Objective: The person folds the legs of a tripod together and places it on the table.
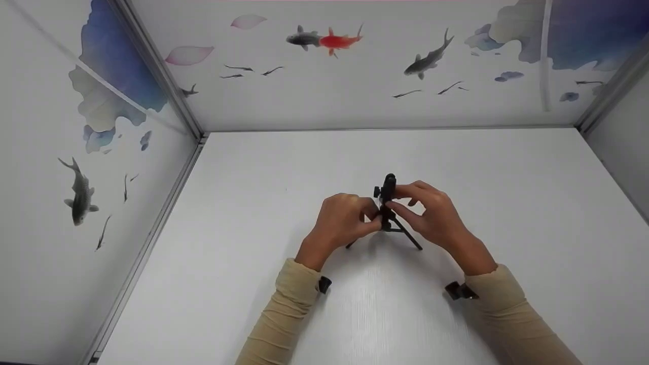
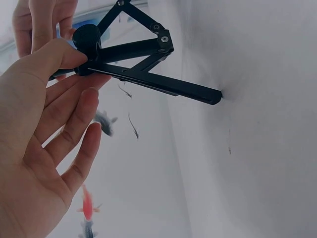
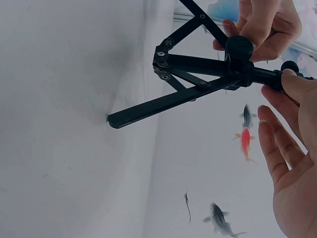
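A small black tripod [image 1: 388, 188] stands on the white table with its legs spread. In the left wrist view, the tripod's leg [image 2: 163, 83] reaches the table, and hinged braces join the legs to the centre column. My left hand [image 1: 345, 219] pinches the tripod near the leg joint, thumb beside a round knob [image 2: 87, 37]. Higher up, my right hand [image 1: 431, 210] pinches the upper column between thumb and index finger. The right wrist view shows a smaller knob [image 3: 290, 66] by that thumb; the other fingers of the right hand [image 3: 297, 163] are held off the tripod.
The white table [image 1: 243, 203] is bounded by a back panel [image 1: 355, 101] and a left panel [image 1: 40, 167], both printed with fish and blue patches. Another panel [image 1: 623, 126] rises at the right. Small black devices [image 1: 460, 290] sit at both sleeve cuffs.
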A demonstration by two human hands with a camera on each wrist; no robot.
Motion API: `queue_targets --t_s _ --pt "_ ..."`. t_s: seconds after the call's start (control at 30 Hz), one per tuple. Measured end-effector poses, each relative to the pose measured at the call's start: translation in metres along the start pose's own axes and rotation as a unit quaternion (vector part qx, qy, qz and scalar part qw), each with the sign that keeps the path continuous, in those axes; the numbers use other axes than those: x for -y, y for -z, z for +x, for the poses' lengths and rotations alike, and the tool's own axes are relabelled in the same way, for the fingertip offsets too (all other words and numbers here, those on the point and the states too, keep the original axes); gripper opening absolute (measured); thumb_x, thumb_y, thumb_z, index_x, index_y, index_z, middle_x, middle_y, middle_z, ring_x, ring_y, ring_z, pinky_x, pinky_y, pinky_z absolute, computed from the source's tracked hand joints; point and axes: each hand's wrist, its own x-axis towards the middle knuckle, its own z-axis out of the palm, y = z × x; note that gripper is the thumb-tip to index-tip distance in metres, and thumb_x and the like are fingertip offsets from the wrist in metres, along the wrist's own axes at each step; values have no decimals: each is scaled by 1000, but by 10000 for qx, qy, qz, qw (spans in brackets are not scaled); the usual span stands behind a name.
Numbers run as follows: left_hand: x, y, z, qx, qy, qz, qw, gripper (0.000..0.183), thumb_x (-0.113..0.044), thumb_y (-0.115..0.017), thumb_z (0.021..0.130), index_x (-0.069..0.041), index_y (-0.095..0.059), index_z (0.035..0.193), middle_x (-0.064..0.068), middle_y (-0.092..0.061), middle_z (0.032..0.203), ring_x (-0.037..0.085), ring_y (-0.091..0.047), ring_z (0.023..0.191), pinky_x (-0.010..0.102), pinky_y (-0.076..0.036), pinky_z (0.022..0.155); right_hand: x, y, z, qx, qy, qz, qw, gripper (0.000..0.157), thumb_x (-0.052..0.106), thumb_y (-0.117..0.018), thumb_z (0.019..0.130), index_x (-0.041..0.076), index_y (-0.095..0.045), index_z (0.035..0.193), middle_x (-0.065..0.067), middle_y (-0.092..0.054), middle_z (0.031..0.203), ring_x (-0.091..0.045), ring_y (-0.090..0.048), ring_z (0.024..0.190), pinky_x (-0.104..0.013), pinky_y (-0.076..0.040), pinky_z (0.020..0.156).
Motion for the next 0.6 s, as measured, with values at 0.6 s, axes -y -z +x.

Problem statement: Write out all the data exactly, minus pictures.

Written answer:
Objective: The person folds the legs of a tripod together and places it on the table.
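A small black tripod [image 1: 388, 188] stands on the white table with its legs spread. In the left wrist view, the tripod's leg [image 2: 163, 83] reaches the table, and hinged braces join the legs to the centre column. My left hand [image 1: 345, 219] pinches the tripod near the leg joint, thumb beside a round knob [image 2: 87, 37]. Higher up, my right hand [image 1: 431, 210] pinches the upper column between thumb and index finger. The right wrist view shows a smaller knob [image 3: 290, 66] by that thumb; the other fingers of the right hand [image 3: 297, 163] are held off the tripod.
The white table [image 1: 243, 203] is bounded by a back panel [image 1: 355, 101] and a left panel [image 1: 40, 167], both printed with fish and blue patches. Another panel [image 1: 623, 126] rises at the right. Small black devices [image 1: 460, 290] sit at both sleeve cuffs.
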A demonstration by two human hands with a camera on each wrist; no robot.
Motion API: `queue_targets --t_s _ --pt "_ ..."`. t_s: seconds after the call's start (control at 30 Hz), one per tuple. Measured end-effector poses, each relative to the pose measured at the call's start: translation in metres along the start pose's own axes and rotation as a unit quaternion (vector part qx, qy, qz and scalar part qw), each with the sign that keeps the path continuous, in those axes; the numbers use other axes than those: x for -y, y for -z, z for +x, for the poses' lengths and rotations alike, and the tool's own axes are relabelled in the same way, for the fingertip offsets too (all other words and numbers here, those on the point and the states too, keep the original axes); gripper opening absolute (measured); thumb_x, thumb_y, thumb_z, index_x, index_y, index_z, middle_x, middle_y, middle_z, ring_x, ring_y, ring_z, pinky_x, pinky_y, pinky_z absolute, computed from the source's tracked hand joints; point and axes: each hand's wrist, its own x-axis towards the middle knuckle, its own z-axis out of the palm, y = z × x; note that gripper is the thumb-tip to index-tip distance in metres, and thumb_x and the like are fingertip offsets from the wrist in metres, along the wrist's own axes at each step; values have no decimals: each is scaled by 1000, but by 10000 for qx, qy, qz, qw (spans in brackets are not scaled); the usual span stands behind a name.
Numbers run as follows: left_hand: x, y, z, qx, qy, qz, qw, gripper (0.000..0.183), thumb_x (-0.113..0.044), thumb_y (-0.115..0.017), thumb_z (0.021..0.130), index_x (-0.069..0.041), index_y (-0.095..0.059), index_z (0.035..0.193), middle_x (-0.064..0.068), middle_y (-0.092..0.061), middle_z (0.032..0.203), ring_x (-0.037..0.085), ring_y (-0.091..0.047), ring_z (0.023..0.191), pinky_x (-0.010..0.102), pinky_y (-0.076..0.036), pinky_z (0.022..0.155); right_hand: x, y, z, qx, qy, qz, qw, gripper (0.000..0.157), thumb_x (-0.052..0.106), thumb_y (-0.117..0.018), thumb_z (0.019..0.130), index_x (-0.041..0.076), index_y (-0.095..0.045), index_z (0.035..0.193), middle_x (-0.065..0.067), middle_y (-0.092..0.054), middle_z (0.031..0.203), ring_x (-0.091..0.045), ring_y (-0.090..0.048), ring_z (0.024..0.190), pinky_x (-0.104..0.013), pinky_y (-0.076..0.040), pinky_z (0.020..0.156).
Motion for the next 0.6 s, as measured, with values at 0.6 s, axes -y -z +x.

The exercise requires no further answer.